From 95644dbf16f17c85e6795fb9e113bb8f65f97c3c Mon Sep 17 00:00:00 2001
From: Safwan Erooth <esafwan@gmail.com>
Date: Mon, 1 Jun 2026 19:23:20 +0400
Subject: [PATCH] docs: add pgvector knowledge architecture plan

---
 .../knowledge-pgvector-implementation-plan.md | 537 ++++++++++++++++++
 1 file changed, 537 insertions(+)
 create mode 100644 docs/knowledge-pgvector-implementation-plan.md
diff --git a/docs/knowledge-pgvector-implementation-plan.md b/docs/knowledge-pgvector-implementation-plan.md
new file mode 100644
index 00000000..17d747ad
--- /dev/null
+++ b/docs/knowledge-pgvector-implementation-plan.md
@@ -0,0 +1,537 @@
+# PGVector Knowledge Backend Implementation Plan
+
+_Last updated: 2026-06-01_
+
+This is a documentation-only proposal for adding PostgreSQL/PGVector support to HUF's knowledge layer.
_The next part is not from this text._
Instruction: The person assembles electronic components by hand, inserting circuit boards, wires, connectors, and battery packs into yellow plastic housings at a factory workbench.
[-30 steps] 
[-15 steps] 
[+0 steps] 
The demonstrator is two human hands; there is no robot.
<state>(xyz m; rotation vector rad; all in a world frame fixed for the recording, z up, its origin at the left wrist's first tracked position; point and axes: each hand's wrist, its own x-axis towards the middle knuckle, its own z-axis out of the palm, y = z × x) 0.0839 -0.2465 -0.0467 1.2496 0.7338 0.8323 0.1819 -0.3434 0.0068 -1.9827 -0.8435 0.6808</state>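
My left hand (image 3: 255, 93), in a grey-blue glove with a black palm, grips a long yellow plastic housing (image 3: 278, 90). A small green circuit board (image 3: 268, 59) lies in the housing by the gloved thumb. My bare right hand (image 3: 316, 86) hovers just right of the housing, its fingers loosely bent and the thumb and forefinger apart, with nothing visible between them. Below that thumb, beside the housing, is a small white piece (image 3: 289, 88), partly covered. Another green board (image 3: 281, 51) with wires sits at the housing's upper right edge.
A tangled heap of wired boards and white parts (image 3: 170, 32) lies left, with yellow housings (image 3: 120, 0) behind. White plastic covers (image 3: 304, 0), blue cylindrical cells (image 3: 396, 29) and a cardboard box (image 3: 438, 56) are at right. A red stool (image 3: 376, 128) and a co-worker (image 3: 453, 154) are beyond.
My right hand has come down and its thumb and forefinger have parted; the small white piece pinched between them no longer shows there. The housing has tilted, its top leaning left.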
It is grounded in the current `develop` implementation of SQLite FTS, SQLite Vec, ChromaDB, the Knowledge Source DocType, and the React knowledge UI.
+
+## 1. Current state on `develop`
+
+HUF currently exposes three backend types in the backend abstraction:
+
+- `sqlite_fts` for keyword search.
+- `sqlite_vec` for local vector search using the `sqlite-vec` extension.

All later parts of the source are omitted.